Les noms de FONCTION — épithète, complément du nom — n’apparaissent que dans la section Troisième du même texte. Un sujet de cinquième qui les demanderait évaluerait un objectif de deux ans plus tard.
C’est pourquoi les copies d’élèves de ces sujets portent des erreurs de structure, jamais de fonction : laisser un morceau dans le groupe minimal, appeler « adjectif » un groupe prépositionnel, appeler « relative » ce qui n’a pas de verbe conjugué.
Méthode et vérification
Contenus originaux, cadrés sur le programme de français du cycle 4 fixé par l'arrêté du 18 février 2026, en vigueur en cinquième depuis la rentrée 2026-2027. CINQ SUJETS DE VINGT POINTS, en noir et blanc, corrigés séparés. AUCUN GROUPE NOMINAL N'EST ÉCRIT À LA MAIN : les six groupes du corpus sont construits par le module d'accords du site — déterminant, genre, nombre, place et forme de l'adjectif —, et les règles viennent du module partagé du chapitre. AUCUN N'EST EMPLOYÉ PAR L'ARTICLE JUMEAU, et un contrôle compare les deux corpus avant production. LES QUATRE RÈGLES FAUTIVES qui fabriquent les copies d'élèves sont nommées, et chaque copie fausse est produite en abimant une analyse juste — jamais tapée. UN CONTRÔLE A TROUVÉ CE QU'AUCUN ŒIL N'AURAIT VU : la règle qui laisse une expansion accrochée au groupe minimal produisait « ces gâteaux jolis », un ordre des mots que le français n'écrit pas, parce que « joli » se place DEVANT le nom. La règle ne choisit plus l'expansion par sa structure : elle demande au groupe étendu si le morceau fabriqué s'y trouve tel quel, et un second contrôle relit chaque citation de chaque copie contre les six groupes. LE MOT « EXPANSION » N'EST IMPRIMÉ NULLE PART, sauf dans la question qui demande justement s'il figure au programme — et la garde connait cette exception par son texte, non par une exemption globale. Les cinq couples de formats sont tous différents de ceux du jumeau. Total vérifié à 20 points par sujet.

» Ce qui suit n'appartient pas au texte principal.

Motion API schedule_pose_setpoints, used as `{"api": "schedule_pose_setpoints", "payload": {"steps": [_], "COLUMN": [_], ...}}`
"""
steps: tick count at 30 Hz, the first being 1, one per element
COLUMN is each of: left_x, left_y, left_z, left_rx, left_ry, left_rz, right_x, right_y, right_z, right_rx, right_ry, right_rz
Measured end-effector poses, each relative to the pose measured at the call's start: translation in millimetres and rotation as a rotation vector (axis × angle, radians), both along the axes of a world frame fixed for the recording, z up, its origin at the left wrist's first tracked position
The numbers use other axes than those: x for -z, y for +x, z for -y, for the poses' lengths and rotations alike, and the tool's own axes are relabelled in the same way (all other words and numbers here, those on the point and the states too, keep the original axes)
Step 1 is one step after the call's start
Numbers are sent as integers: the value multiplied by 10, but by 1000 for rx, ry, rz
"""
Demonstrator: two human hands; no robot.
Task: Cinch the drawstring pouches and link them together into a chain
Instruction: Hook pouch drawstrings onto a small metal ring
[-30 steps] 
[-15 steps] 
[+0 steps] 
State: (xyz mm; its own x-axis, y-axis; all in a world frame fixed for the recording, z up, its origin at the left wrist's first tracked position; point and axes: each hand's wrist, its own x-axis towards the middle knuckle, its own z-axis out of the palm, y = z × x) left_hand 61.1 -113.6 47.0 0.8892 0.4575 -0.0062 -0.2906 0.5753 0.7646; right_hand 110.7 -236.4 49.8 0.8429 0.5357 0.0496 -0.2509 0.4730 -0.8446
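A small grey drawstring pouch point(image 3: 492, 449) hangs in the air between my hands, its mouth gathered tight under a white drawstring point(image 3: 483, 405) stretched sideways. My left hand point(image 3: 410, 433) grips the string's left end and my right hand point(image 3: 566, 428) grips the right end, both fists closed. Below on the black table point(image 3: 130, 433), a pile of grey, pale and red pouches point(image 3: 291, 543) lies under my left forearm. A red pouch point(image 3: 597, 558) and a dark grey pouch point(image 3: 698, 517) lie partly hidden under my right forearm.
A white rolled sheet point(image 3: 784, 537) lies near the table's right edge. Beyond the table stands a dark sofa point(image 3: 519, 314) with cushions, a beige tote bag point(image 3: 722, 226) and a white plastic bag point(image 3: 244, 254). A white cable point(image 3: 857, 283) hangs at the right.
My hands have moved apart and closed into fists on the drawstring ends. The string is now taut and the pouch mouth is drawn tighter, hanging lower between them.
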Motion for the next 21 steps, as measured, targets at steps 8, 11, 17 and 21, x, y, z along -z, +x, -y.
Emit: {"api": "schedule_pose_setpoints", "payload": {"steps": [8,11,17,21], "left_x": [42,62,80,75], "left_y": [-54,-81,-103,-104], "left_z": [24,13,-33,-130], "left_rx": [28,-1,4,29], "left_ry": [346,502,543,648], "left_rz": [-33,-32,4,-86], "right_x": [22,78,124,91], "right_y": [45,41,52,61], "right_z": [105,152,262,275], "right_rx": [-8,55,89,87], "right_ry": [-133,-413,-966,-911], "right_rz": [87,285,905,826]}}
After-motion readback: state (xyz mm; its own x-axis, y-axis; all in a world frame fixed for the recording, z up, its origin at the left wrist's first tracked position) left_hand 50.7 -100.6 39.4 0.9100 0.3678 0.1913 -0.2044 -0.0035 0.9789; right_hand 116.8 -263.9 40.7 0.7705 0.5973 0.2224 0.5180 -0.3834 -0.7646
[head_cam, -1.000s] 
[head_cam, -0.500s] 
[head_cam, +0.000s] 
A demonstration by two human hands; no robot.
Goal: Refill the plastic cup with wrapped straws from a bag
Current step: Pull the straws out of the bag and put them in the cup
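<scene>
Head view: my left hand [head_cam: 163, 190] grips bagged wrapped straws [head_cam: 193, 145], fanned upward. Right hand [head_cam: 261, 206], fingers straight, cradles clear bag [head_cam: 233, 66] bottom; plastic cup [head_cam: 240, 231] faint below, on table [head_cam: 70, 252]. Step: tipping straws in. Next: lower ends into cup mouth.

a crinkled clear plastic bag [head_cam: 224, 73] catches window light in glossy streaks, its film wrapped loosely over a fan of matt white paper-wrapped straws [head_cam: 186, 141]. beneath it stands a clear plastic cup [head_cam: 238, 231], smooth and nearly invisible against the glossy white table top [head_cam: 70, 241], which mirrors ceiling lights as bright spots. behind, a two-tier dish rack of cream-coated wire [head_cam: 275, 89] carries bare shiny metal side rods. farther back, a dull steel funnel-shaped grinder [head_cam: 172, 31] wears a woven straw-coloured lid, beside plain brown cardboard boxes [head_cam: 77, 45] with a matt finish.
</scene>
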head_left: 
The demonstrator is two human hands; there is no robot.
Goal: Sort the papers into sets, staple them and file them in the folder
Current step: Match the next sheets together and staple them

- Programme de français du cycle 4, annexe 1 de l'arrêté du 18 février 2026 — classe de cinquième, « Comprendre et expliquer le fonctionnement d'une phrase → Connaitre les différents constituants d'une phrase ». L'objectif, cité mot pour mot : « Comprendre la structure du groupe nominal minimal et du groupe nominal étendu ; les identifier dans une phrase ou un court passage. Identifier les prépositions, les adverbes et les mots subordonnants. Distinguer les déterminants et les pronoms. » LE MOT « EXPANSION » NE FIGURE PAS DANS CE TEXTE, et cela a été mesuré sur le PDF : sur ses 84 648 caractères, « expansion du nom » compte ZÉRO occurrence et « groupe nominal étendu » en compte trois. LA FRONTIÈRE AVEC LA TROISIÈME A ÉTÉ RELEVÉE SUR LE MÊME FICHIER : « épithète » et « complément du nom » n'apparaissent que dans la section Troisième. Ce sont des noms de FONCTION ; la cinquième demande la STRUCTURE — un adjectif, un groupe prépositionnel, une proposition subordonnée relative — et rien d'autre.